• _WHAT TO WORK ON_
Quote exactly the lines from the start of the entries to the one with "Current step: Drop", both ends included.
DATASET EXTRACT section start
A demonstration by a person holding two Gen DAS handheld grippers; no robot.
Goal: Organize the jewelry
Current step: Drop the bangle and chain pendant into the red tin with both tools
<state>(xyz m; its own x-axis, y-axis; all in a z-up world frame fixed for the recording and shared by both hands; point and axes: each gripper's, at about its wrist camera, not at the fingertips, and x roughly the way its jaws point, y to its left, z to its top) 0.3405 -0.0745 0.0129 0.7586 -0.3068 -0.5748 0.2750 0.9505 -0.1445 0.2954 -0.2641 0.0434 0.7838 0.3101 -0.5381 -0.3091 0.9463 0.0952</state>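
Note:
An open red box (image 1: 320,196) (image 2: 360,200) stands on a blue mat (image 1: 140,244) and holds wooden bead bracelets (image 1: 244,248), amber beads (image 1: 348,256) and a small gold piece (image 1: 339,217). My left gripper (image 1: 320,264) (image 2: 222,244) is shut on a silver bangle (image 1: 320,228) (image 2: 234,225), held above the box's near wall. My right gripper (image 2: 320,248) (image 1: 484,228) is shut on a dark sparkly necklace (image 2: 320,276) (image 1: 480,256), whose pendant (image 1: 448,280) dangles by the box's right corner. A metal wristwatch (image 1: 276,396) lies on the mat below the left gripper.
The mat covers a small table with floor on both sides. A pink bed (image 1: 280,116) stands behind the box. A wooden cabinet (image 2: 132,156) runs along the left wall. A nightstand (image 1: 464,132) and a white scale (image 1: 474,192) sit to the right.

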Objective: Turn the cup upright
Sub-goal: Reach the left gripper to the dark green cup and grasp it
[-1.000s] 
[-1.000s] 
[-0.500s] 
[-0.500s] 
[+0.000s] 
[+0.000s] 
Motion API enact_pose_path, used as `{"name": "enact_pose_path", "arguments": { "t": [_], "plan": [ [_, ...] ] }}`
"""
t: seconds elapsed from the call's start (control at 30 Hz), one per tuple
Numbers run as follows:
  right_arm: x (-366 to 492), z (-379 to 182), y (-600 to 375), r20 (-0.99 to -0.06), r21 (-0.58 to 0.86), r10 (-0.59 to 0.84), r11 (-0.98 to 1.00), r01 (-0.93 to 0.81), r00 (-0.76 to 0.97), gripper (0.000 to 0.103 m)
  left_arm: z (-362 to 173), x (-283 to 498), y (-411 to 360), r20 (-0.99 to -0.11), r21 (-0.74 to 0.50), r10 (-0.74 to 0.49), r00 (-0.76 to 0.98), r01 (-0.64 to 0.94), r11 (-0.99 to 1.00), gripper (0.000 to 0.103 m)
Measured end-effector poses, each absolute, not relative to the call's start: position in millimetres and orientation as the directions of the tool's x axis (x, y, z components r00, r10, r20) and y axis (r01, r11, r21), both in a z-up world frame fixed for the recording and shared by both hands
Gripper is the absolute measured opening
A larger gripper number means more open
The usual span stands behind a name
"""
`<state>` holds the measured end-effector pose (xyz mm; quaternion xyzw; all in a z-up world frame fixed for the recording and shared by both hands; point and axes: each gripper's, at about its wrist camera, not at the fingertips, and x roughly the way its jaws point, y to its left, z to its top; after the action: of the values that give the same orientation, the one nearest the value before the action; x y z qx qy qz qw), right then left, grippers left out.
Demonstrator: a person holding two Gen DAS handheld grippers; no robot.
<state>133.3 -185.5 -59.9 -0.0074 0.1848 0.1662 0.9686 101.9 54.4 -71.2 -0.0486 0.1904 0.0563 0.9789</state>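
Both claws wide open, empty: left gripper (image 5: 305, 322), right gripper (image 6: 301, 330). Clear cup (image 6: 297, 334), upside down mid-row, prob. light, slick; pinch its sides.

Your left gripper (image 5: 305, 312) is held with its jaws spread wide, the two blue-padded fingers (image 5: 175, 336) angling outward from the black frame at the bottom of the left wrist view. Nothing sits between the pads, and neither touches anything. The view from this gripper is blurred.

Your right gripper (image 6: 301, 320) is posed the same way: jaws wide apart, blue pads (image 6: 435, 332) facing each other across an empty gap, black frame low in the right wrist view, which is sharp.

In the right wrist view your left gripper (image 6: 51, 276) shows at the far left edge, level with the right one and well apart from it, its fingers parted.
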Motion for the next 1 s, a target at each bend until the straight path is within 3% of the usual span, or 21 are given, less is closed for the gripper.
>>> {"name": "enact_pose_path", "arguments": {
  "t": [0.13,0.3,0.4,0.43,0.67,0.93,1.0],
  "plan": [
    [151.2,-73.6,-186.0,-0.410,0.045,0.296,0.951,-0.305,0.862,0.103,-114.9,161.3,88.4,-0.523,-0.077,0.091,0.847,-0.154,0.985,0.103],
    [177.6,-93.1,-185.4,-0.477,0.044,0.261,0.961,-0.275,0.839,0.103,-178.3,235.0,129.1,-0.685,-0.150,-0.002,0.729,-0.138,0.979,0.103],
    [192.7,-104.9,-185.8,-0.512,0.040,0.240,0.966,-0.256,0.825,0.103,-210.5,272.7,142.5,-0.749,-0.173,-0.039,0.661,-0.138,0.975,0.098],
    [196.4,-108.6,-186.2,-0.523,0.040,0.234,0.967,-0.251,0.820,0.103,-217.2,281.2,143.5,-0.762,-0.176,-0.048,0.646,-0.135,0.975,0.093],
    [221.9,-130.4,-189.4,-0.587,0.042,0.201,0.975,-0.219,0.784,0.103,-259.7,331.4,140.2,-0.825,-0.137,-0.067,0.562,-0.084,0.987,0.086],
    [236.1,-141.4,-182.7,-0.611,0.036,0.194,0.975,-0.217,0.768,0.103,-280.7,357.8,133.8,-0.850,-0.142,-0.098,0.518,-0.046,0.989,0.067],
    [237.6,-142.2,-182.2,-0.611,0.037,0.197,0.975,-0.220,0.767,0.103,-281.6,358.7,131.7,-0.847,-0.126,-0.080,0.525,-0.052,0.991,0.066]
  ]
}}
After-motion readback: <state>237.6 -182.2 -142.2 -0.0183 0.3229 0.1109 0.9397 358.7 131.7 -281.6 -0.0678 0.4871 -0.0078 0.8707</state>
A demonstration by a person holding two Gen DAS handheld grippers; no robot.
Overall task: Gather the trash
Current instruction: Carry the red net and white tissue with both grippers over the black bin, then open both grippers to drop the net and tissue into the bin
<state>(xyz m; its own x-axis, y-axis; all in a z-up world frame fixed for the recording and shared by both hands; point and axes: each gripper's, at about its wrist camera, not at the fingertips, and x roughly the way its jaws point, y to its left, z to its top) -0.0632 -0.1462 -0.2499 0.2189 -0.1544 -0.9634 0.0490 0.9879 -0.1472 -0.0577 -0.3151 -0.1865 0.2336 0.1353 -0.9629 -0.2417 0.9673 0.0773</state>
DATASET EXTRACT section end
• _ANSWER BELOW_
A demonstration by a person holding two Gen DAS handheld grippers; no robot.
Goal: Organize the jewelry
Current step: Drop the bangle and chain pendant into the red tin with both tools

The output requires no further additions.